Recommendations on the Internet suck
I maintain a list of over 100 TV series and movies to watch spending countless hours reading reviews because the best Netflix can do is recommend me El Chapo since I liked Narcos. Amazon recommends me a primer on economics because, well, I just bought a primer on economics. The recommendations that YouTube makes has made me develop a “banner blindness” to them. Travel sites recommend me hotels that I would definitely stay in when I turn 60. Zomato is best used to get a list of places that I can then ask my friends about. And don’t even get me started on the recommendations on Apple Music.
This in a day and age when the world is collectively orgasming over machine learning and recommendation algorithms, and companies are putting up million-dollar prizes to improve them.
Recommendations have to go much deeper than what I mention my interests are, the pages I like or the links I click. When I say I like mountains, it means I like to stay in places with a great view and from where I can easily walk around town but all other things can be basic. When I say I like sci fi novels, it means I like the ones with a great story at their core, rich in detail but with simple language. When I say I like continental food, it means I like continental food in places with a fun vibe, not the uptight fine dining ones.
It also goes much deeper than what my friend graph might like, which is another way a lot of services tackle it. I might go to one friend for mountain vacation recommendations, to another for beach-based vacations, to my sister for the best clubs in town, to a colleague for sci-fi book recommendations, but recommendations based on the friend graph is most likely to bring me the lowest common denominator from all of them.
Solving it is no easy task but I think the upside is high enough to make it a problem worth solving.

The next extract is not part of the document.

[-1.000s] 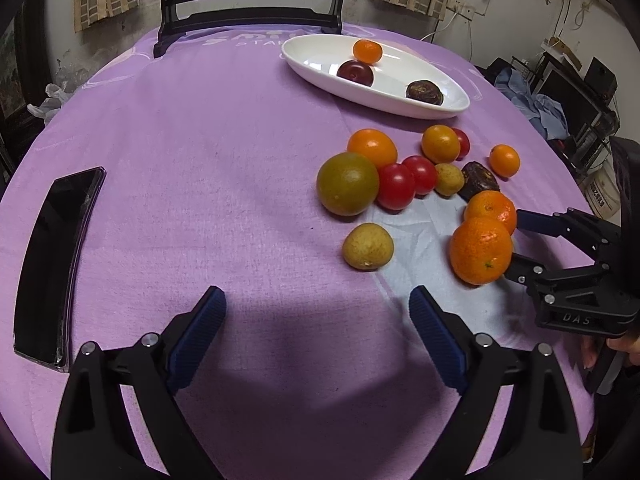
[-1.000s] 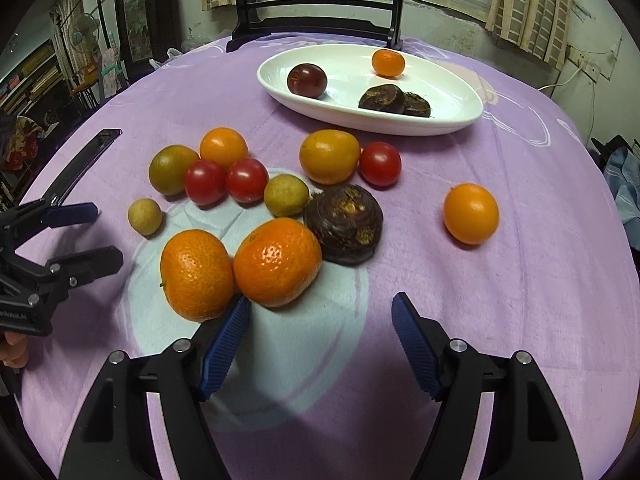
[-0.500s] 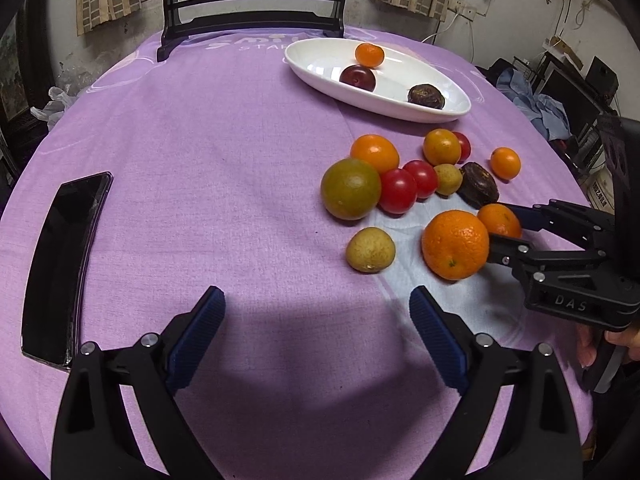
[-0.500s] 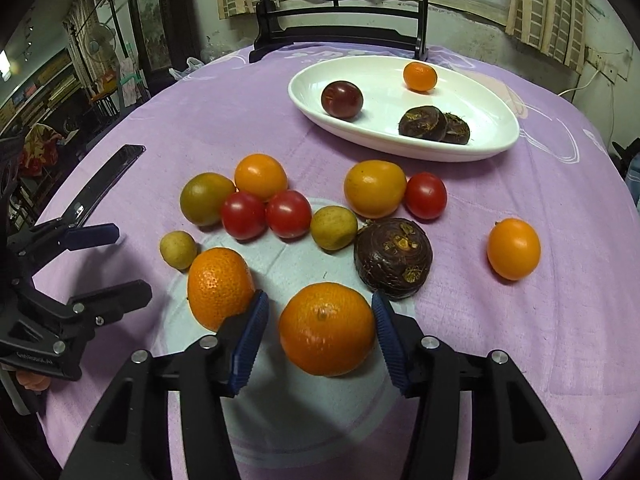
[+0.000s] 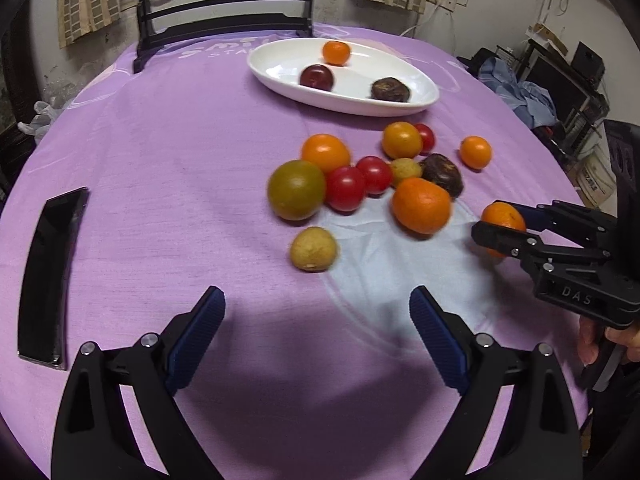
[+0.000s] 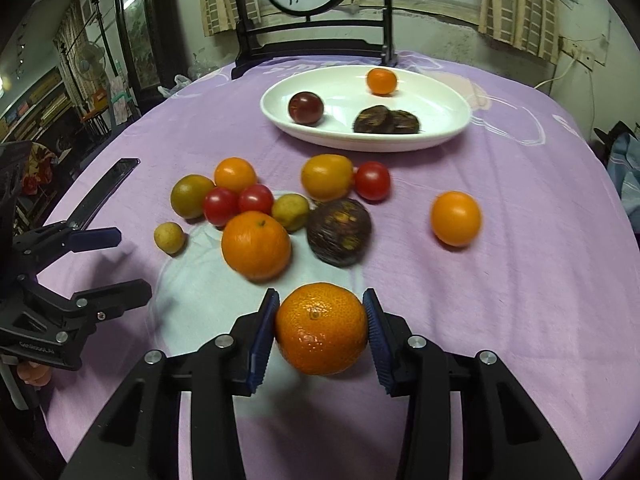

Bringing in more nuanced data definitely helps make better recommendations, which a lot of services are working on (Netflix doesn’t quite seem to agree though).
But an overlooked part of the problem is understanding consumers and their tastes at a much deeper level. Their beliefs, values, their sense of aesthetics, their idea of good. Hunch tried solving this back in the day by building a taste graph for every user that they could then license to any service wanting to make better recommendations but it didn’t quite work. Studies show that your music preferences tell a lot about who you are and your tastes, so maybe that’s another angle to look at. Maybe the solution is a combination of these and more but I do believe that understanding consumers and their tastes better is the key to making better recommendations.